Anemia in malaria is multifactorial. Autoimmune hemolysis is an extremely rare cause of anemia in malaria and more so in vivax malaria. A 35-year-old female presented to us with fever and anemia. She was diagnosed as vivax malaria with autoimmune hemolytc anemia by a positive Direct Coomb's test. We treated her with antimalarial durgs, corticosteroids, and transfused her with the least incompatible blood. The patient recovered and was discharged. Hence, we suggest that autoimmune hemolysis be considered an important cause of anemia in Plasmodium vivax (P. vivax) malaria.

Keywords: Anemia, autoimmune hemolytic anemia, coomb′s test, malaria

How to cite this article:
Singh D, Gupta V, Acharya S, Mahajan SN, Verma A. A case of Plasmodium vivax malaria associated with severe autoimmune hemolytic anaemia. Ann Trop Med Public Health 2012;5:133-6

How to cite this URL:
Singh D, Gupta V, Acharya S, Mahajan SN, Verma A. A case of Plasmodium vivax malaria associated with severe autoimmune hemolytic anaemia. Ann Trop Med Public Health [serial online] 2012 [cited 2020 Aug 9];5:133-6. Available from: http://www.atmph.org/text.asp?2012/5/2/133/95972

   Introduction Top


Malaria is a protozoal disease that still remains a challenge to clinicians worldwide due to its multisystem involvement, protean manifestations, and devastating consequences. Despite all the advances in the field of infectious diseases mankind has still found it difficult to control the menace of malaria particularly in the tropical countries.

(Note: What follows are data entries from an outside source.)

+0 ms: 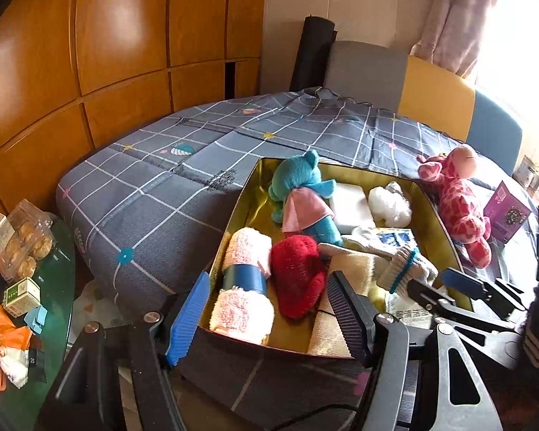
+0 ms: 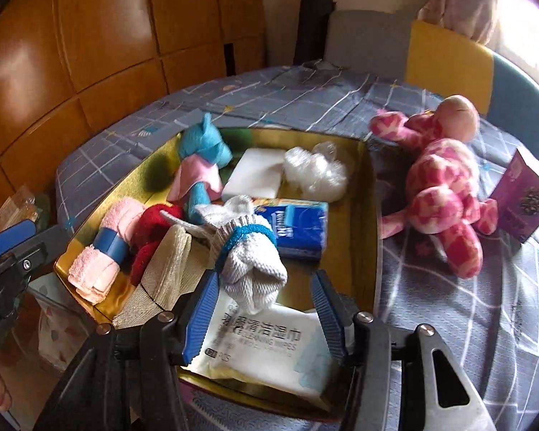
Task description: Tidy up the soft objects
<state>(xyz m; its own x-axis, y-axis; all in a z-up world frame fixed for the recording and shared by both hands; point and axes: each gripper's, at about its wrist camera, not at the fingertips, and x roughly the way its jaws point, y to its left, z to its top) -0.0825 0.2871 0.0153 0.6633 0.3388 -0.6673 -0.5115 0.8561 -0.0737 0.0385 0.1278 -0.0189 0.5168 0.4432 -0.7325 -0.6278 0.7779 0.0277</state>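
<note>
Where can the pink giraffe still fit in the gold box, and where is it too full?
Bare gold floor shows along the right wall of the box, beside the tissue pack and above the wipes pack. The left side is crowded: pink towel roll, red plush, blue bear. The pink giraffe lies outside on the bedspread.

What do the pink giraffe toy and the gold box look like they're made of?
The pink giraffe toy looks like plush fabric: fuzzy, matte, spotted pile with soft, rounded limbs. The gold box seems to be card or thin metal with a shiny foil-like lining, since its inner walls reflect light; which one I cannot tell.
</note>
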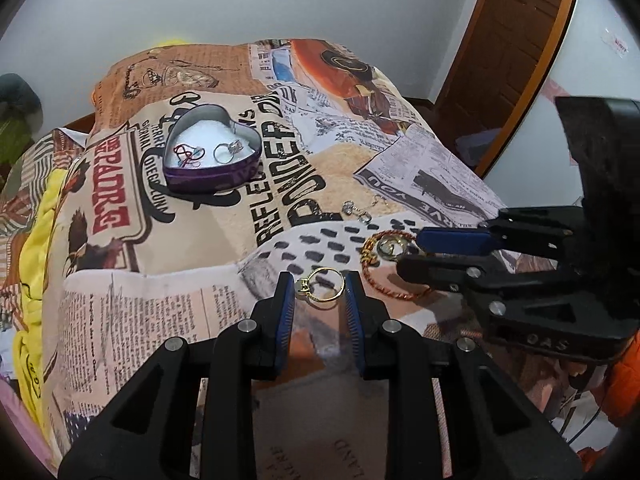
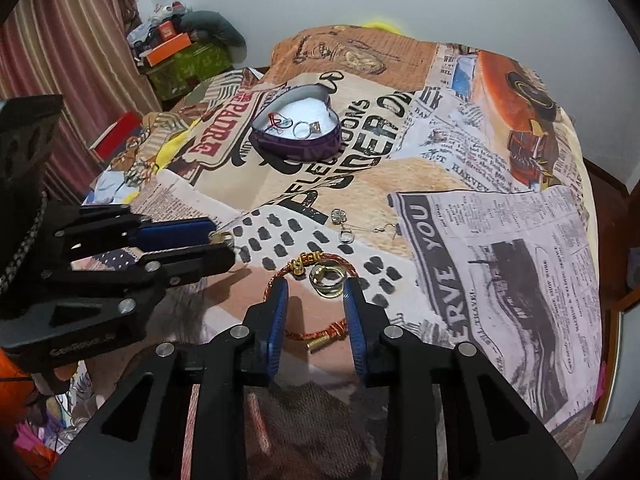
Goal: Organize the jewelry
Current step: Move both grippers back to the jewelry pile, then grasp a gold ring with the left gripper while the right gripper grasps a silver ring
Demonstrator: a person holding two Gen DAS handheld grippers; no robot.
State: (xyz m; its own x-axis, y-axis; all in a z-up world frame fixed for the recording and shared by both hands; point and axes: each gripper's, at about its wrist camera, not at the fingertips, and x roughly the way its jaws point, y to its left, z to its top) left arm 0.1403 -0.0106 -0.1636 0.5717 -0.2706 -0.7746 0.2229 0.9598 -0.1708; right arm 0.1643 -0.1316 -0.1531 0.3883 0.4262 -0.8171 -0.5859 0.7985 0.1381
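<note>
A purple heart-shaped tin (image 1: pixel 212 152) stands on the printed blanket, holding a silver ring (image 1: pixel 228 151) and a red cord piece (image 1: pixel 188 154); the tin also shows in the right wrist view (image 2: pixel 298 130). My left gripper (image 1: pixel 320 286) is open with a gold ring (image 1: pixel 320 288) lying between its fingertips. My right gripper (image 2: pixel 316 290) is open around a gold-and-clear ring (image 2: pixel 328 278) lying inside a red braided bracelet (image 2: pixel 316 332). A pair of silver earrings (image 2: pixel 344 224) lies beyond it.
The blanket (image 1: pixel 140 320) covers a bed with a yellow cloth (image 1: pixel 32 264) at its left edge. A wooden door (image 1: pixel 508 48) stands at the right. Boxes and clutter (image 2: pixel 176 52) sit by a striped curtain (image 2: pixel 60 40) at the far left.
</note>
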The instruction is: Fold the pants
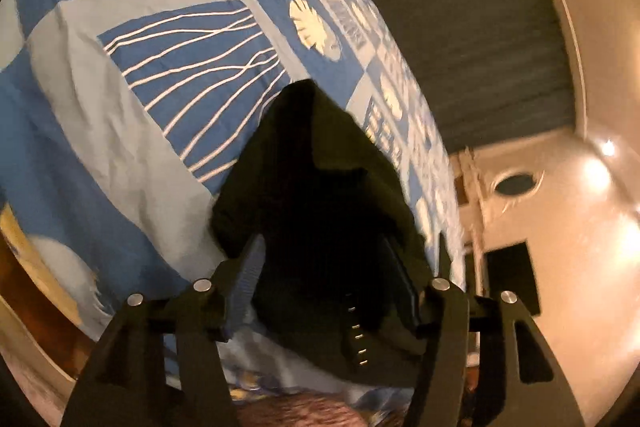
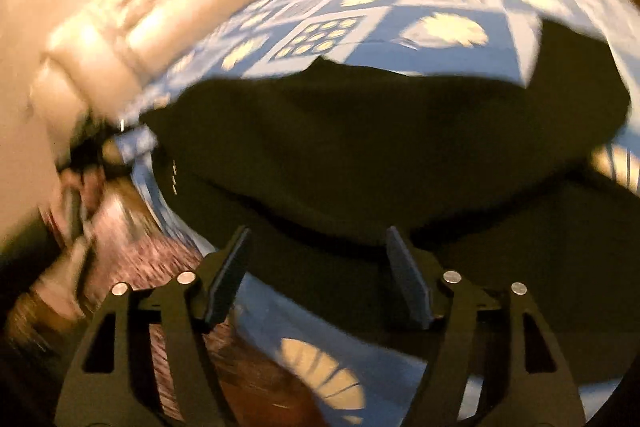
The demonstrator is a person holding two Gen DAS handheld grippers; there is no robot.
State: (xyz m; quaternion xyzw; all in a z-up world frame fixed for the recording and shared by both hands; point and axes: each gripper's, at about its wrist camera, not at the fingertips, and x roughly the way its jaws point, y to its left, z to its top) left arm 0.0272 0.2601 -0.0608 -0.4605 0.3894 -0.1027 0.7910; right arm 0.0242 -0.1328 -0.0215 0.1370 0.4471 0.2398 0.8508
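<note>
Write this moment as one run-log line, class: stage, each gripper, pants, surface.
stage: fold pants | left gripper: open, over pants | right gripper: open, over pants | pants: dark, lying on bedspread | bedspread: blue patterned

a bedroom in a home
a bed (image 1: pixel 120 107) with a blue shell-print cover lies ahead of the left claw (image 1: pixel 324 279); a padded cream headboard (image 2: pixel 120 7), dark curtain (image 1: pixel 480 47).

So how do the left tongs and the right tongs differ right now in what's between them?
The left tongs stand open with the dark pants bunched right between the pads, while the right tongs stand open at the pants' near edge with blue bedspread showing between the fingers. The left view is fairly sharp; the right view is blurred. Both sets are open over the same bed, neither pinching the cloth.
</note>
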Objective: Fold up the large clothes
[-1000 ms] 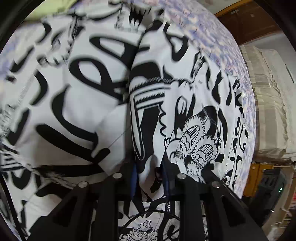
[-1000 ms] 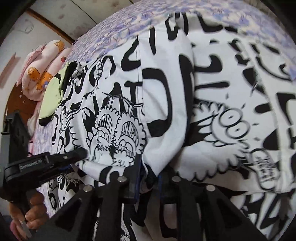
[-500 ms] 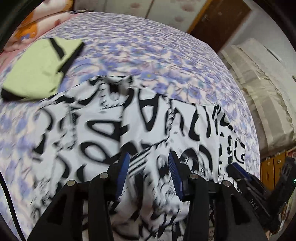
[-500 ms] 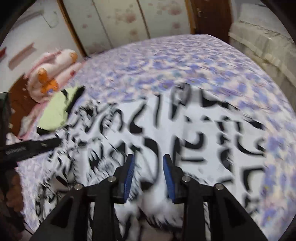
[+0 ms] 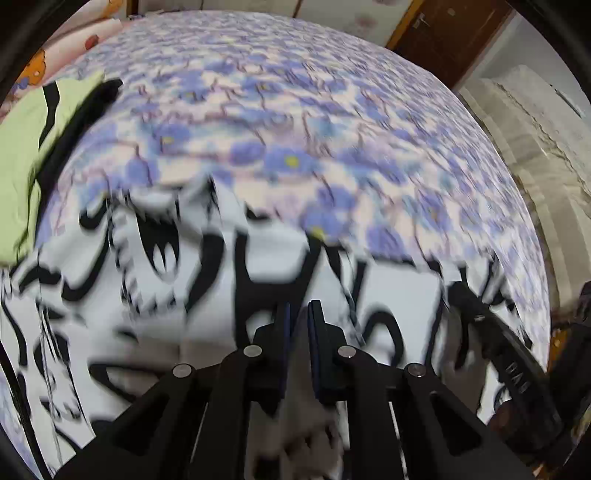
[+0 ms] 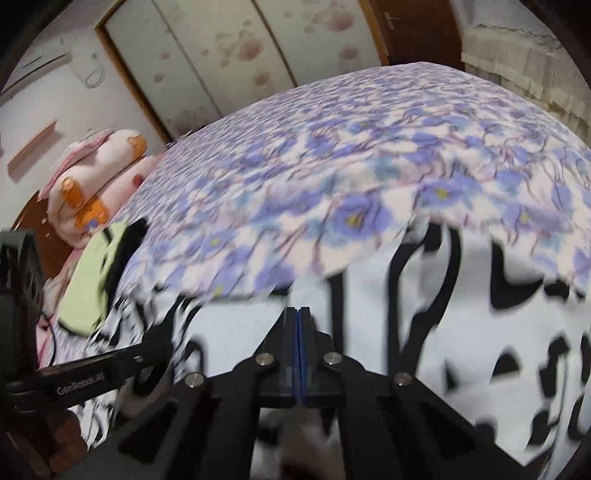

In 2008, there were 247 million cases of malaria and nearly one million deaths-mostly among children living in Africa. [1] Malaria has been a potent force to reckon with even in South East Asia. It is estimated that the number of cases in the Region should be approximately 20 million per year, while the number of deaths should be 100,000. [2] Among the WHO regions, the South-East Asia Region has a malaria burden second only to Africa. [2] India reported the highest number of malaria cases in the Region and the second highest number of deaths due to malaria. [2] Another often underestimated fact about the epidemiology of malaria is the enormous economic burden it imposes on the developing nations which includes both personal and public expenditures on prevention and treatment. It decreases gross domestic product by as much as 1.3% in countries with high disease rates. [1]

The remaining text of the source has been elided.